Tengo ganas de tener guardadas todas las historias que mi abuelo relata sobre su vida. De la guerra, de su emigración a Argentina y de su retorno a España. Pero siempre encuentro excusas para dejarlo para más tarde, para cuando tenga tiempo. Sin darme cuenta que algún día mi abuelo no estará en casa, ni me calentará la cabeza con sus historias y detalles escambrosos a la hora de comer.
Hoy vino a visitarnos un amigo de la familia, un maestro de la escuela de toda la vida. A mi abuelo le encanta charlar y cuando conoce a alguien y puede comentarle sobre sus antepasados, no se lo piensa dos veces.
Es así como he conocido la historia que más adelante os voy a relatar y que aún más me ha hastiado el corazón. Porque estas historias están bajo terreno pantanoso, que parece que no hay nada pero de vez en cuando aparecen ápices de lo que fue y no se quiere hablar.
Allá por el año 1950, Antonio López Rodríguez, procedente de la Rambla Huarea (cortijo El Matorral), decidió junto a su familia partir hacia la Argentina en busca de una vida libre de hambre y miseria.
Al poco tiempo de pisar tierra americana, Antonio, mi abuelo, recibió la noticia de que su primo hermano había muerto. Era un hombre joven, a lo sumo 31 años, por lo que la trágica noticia sobrecogió a la familia. El hermano de Antonio, en su carta, solamente señalaba ese dato, no especificó de qué ni cómo.
Al tiempo, una cuñada de José López Vargas, el joven fallecido, había emigrado (o más bien huído) también con su familia a Argentina y estaba de visita en San Rafael, Mendoza, en casa de Antonio.
De este modo, Antonio conoció realmente las circunstancias de la muerte de su primo hermano y el porqué de la estampida de la familia.
José vivía en un cortijo cerca de Albuñol, “la balsilla” le llamaban. Más tarde, su suegro compró un trozo de tierra en una zona donde habían estado los frentes, “El cortijo Burgos”. Estaba perdido por la guerra, destrozado y éstos tuvieron que hacer una finca nueva.
En aquella zona se escondían muchos maquis, muchas personas perseguidas que a causa de la represión y el miedo a ser aniquiladas se lanzaban al monte. Era común que bajaran a escondidas a los cortijos de la zona, donde pensaban que no correrían peligro de ser delatados y que, en cambio, recibirían algún tipo de ayuda, un poco de pan, medicinas, una carta.
Al parecer, había un hombre herido en el monte y José cometió el delito de darle un poco de leche.

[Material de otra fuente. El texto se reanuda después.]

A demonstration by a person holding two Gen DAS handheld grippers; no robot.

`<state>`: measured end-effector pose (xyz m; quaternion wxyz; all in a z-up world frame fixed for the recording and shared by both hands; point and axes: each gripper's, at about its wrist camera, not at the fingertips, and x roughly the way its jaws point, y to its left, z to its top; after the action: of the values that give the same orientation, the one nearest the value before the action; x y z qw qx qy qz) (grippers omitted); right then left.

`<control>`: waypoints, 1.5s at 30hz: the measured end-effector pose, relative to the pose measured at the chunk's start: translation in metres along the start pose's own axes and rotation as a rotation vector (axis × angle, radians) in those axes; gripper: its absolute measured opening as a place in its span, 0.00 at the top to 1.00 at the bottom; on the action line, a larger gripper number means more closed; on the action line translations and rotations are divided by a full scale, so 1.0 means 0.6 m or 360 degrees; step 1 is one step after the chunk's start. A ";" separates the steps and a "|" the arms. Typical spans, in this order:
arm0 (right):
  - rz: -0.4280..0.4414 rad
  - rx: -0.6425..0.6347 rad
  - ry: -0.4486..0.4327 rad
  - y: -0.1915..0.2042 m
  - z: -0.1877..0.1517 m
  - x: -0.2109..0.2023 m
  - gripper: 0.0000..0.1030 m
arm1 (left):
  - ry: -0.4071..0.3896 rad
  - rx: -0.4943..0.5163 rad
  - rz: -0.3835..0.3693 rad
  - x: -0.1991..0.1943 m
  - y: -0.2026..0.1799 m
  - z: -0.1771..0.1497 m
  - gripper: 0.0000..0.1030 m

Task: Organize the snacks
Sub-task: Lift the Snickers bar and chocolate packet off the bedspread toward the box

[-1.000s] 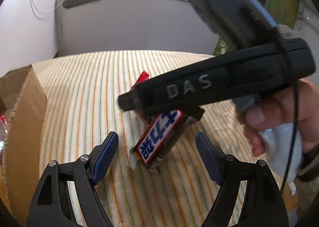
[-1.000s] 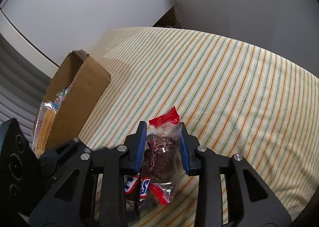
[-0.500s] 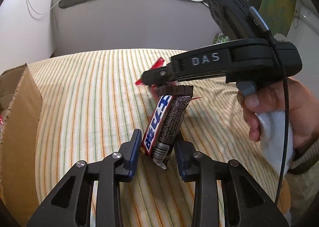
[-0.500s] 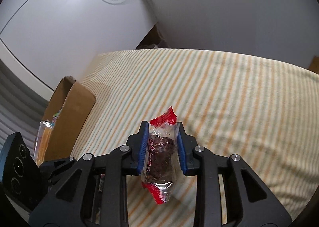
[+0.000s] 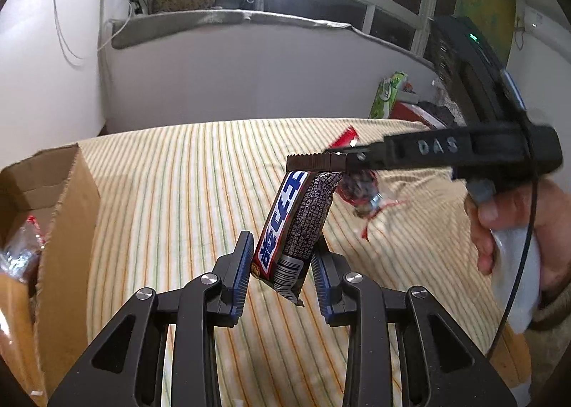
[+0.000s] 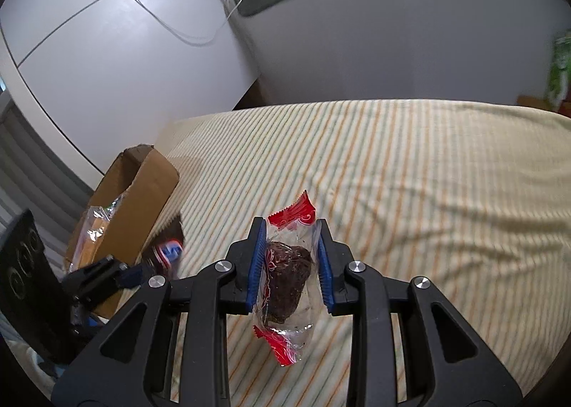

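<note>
My left gripper (image 5: 280, 264) is shut on a brown chocolate bar (image 5: 292, 225) with a blue and white logo, held tilted above the striped cloth (image 5: 178, 192). My right gripper (image 6: 291, 264) is shut on a clear packet with red ends holding a dark cake (image 6: 285, 273). In the left wrist view the right gripper (image 5: 351, 166) hangs to the right of the bar, carrying that packet (image 5: 360, 189). In the right wrist view the left gripper (image 6: 135, 269) and the bar (image 6: 166, 251) show at the lower left, beside the cardboard box (image 6: 134, 207).
The open cardboard box (image 5: 67, 228) stands at the left of the cloth with wrapped snacks (image 6: 94, 232) inside. White walls and a ledge lie behind the surface. A green bag (image 5: 387, 94) sits at the far right.
Both grippers have risen off the cloth with their snacks. The right gripper has drawn away to the right of the chocolate bar.
</note>
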<state>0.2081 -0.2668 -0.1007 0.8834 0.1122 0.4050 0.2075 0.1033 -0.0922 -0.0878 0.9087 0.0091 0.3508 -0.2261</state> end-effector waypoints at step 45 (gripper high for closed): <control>-0.0382 -0.0351 -0.0597 0.289 -0.075 -0.251 0.73 | -0.0769 0.0085 0.0257 -0.333 0.023 0.046 0.71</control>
<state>0.0379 -0.1804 0.0342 0.9683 0.0029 0.2194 0.1196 -0.0035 -0.0037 0.0595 0.9807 0.0069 0.1155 -0.1576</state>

Un día, José estaba trabajando en su tierra cuando dos guardias civiles y un cabo se acercaron hasta donde él. Estaba atardeciendo cuando José les dijo que era tarde y que debía marchar a casa. Los civiles le sugirieron que más tarde subiera al monte a liarse un cigarro con ellos.
Cuando volvió a casa, le comentó a su mujer la invitación de los guardias y marchó con ellos.
José no volvió a su casa.
Tras esa noche, la mujer, nerviosa por no saber el paradero de su marido se lanzó a la calle en busca de respuestas.
Se acercó al cuartel de la guardia civil en Montril, donde le dijeron que no sabían nada.
Al día siguiente, dos arrieros que pasaban por la zona a lomo de sus mulos, se encontraron con el percal. La guardia civil los paró y les obligó a cargar los cuerpos de los dos hombres –que yacían en el suelo sin ojos- sobre las bestias y llevarlos al cementerio.
Uno de ellos, al reconocer la cara de José, se acercó a casa de la viuda para hacerle llegar la noticia trágica de esta historia. “No vayas a buscar a tu marido –le advirtió- si quieres ir a verle, acércate al cementerio”.
En los pueblos todo se murmura para que nadie escuche, pero todo se sabe. Al igual que se sabía que entre la pareja de guardias civiles se encontraba un “amigo” de José en sus tiempos mozos. Un amigo, que por “extraña casualidad” tenía manchadas las manos de sangre.
Por cosas como ésta, en la época se solía decir que “quien tiene un amigo guardia civil es como si tuviera un billete falso”.
La historia nos pertenece como pueblo, no podemos enterrarla sin haberla conocido, sin haber aprendido de ella. Todas las personas y familias que sufrieron durante la guerra y la posguerra (principalmente los años desde el 39 al 45) merecen un reconocimiento, un no caer en el olvido.
La familia de José López Vargas tuvo que huir de su tierra, de su hogar. No hubo juicio para los asesinos. SILENCIO. El silencio mata y la ignorancia también.